**What is required**
Quote the data below in full, minus the images.

Saved data entries:
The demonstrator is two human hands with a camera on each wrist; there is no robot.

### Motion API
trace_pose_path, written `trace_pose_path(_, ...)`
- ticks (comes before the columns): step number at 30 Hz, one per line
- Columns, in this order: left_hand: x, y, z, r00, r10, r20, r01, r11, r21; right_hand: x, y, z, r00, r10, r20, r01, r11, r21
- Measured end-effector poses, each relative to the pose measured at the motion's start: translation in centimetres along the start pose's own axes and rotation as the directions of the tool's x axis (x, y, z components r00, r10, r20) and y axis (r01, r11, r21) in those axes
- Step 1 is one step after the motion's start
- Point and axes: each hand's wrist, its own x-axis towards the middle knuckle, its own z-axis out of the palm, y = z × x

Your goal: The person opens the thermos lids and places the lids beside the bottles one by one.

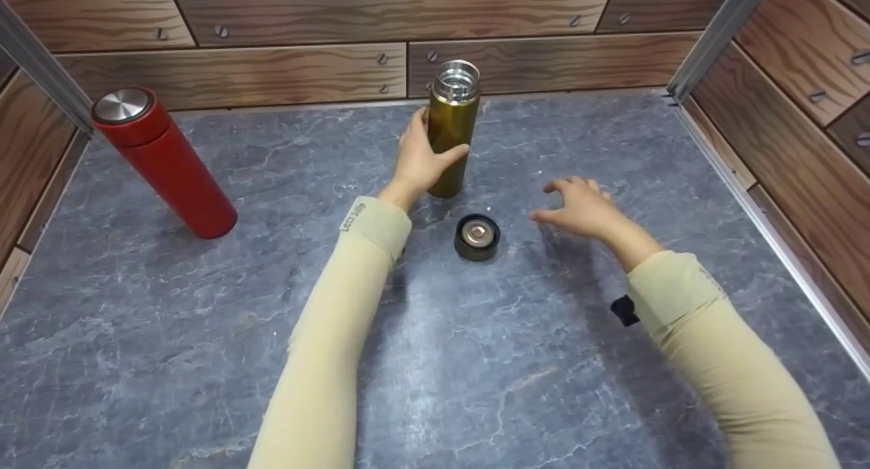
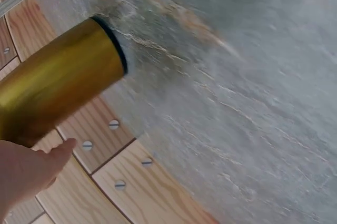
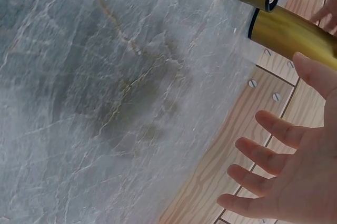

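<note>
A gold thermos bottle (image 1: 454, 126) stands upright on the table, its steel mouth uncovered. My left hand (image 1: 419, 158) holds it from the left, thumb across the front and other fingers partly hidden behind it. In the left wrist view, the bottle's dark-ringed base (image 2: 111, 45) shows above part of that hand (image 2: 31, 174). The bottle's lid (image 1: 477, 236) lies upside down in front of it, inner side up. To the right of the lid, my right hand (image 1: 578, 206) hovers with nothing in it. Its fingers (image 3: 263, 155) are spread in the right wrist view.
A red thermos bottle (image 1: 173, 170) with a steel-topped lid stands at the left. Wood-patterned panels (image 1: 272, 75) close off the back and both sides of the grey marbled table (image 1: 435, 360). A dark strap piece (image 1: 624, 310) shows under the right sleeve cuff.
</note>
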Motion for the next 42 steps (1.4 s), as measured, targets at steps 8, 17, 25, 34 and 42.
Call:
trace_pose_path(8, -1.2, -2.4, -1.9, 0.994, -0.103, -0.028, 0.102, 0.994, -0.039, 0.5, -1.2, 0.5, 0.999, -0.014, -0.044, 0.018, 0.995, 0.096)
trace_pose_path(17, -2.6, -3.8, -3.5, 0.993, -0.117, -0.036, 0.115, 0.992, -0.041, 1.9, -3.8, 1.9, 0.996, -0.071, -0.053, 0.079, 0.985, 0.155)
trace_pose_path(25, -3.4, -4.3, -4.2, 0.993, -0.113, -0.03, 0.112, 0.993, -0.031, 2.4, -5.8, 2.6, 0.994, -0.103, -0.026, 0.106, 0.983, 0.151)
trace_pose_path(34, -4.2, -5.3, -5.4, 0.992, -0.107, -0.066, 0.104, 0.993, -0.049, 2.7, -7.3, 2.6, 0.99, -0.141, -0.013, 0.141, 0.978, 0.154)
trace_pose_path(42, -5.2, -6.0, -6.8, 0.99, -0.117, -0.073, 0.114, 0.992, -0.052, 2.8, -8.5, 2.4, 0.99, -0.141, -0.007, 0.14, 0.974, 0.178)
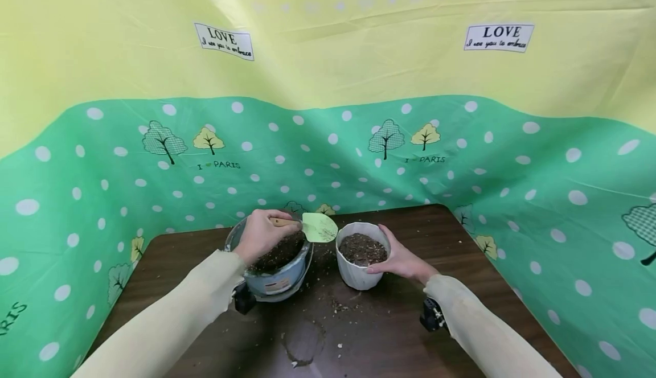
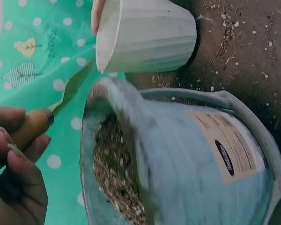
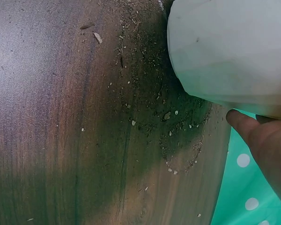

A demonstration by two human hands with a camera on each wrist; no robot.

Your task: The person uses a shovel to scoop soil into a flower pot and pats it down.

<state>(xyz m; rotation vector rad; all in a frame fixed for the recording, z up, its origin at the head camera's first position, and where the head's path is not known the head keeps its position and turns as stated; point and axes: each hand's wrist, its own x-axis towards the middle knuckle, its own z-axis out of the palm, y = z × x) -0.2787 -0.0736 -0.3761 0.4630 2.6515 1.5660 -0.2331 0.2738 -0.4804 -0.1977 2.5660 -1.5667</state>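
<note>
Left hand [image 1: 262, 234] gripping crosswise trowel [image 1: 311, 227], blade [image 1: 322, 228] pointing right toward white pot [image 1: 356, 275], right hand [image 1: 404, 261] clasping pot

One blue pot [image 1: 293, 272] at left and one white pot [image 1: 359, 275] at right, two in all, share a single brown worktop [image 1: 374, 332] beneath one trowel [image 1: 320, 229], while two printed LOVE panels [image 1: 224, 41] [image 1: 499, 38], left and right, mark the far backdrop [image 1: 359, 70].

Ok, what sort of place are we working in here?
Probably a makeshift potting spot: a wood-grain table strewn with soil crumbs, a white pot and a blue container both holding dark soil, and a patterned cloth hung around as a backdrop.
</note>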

**Your solution**
The demonstrator is two human hands with a camera on each wrist; there is no robot.

### Motion API
trace_pose_path, written `trace_pose_path(_, ...)`
- ticks (comes before the columns): step number at 30 Hz, one per line
- Columns, in this order: left_hand: x, y, z, r00, r10, r20, r01, r11, r21; right_hand: x, y, z, r00, r10, r20, r01, r11, r21
- Measured end-effector poses, each relative to the pose measured at the motion's start: translation in centimetres along the start pose's own axes and rotation as the directions of the tool's x axis (x, y, z components r00, r10, r20) and y axis (r01, r11, r21) in those axes
- Step 1 is one step after the motion's start
- Point and axes: each hand's wrist, its own x-axis towards the middle knuckle, its own z-axis out of the palm, y = z × x

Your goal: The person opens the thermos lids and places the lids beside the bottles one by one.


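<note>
A gold thermos bottle (image 1: 454, 126) stands upright on the table, its steel mouth uncovered. My left hand (image 1: 419, 158) holds it from the left, thumb across the front and other fingers partly hidden behind it. In the left wrist view, the bottle's dark-ringed base (image 2: 111, 45) shows above part of that hand (image 2: 31, 174). The bottle's lid (image 1: 477, 236) lies upside down in front of it, inner side up. To the right of the lid, my right hand (image 1: 578, 206) hovers with nothing in it. Its fingers (image 3: 263, 155) are spread in the right wrist view.
A red thermos bottle (image 1: 173, 170) with a steel-topped lid stands at the left. Wood-patterned panels (image 1: 272, 75) close off the back and both sides of the grey marbled table (image 1: 435, 360). A dark strap piece (image 1: 624, 310) shows under the right sleeve cuff.
</note>
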Motion for the next 42 steps (1.4 s), as measured, targets at steps 8, 17, 25, 34 and 42.
Call:
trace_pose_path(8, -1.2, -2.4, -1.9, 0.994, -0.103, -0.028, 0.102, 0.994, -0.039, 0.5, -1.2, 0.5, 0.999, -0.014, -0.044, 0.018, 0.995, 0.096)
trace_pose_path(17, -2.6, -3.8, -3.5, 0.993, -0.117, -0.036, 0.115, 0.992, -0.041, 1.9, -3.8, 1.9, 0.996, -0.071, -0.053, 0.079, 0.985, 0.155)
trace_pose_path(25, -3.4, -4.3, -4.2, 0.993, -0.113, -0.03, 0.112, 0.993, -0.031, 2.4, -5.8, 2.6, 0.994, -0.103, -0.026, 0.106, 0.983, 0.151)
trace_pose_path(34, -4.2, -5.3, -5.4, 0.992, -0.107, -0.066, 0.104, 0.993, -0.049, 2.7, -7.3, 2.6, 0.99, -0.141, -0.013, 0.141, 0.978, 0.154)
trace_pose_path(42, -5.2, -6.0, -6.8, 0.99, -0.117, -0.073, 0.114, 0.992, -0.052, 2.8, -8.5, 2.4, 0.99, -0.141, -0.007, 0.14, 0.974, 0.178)

A demonstration by two human hands with a camera on each wrist; no robot.

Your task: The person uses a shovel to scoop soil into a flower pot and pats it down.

<state>(xyz m; rotation vector rad; all in a frame fixed for the recording, z up, its origin at the head camera's first position, and where the head's path is not known the head keeps its position and turns as stated; point and axes: each hand's wrist, its own x-axis towards the middle knuckle, its own z-axis out of the palm, y = z × x) -0.2787 -0.0736 -0.3761 0.4630 2.6515 1.5660 -0.2331 0.2738 -0.4804 -0.1977 2.5660 -1.5667</state>
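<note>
Left hand [image 1: 262, 234] gripping crosswise trowel [image 1: 311, 227], blade [image 1: 322, 228] pointing right toward white pot [image 1: 356, 275], right hand [image 1: 404, 261] clasping pot

One blue pot [image 1: 293, 272] at left and one white pot [image 1: 359, 275] at right, two in all, share a single brown worktop [image 1: 374, 332] beneath one trowel [image 1: 320, 229], while two printed LOVE panels [image 1: 224, 41] [image 1: 499, 38], left and right, mark the far backdrop [image 1: 359, 70].

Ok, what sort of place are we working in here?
Probably a makeshift potting spot: a wood-grain table strewn with soil crumbs, a white pot and a blue container both holding dark soil, and a patterned cloth hung around as a backdrop.
</note>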

Nothing more belongs to this answer.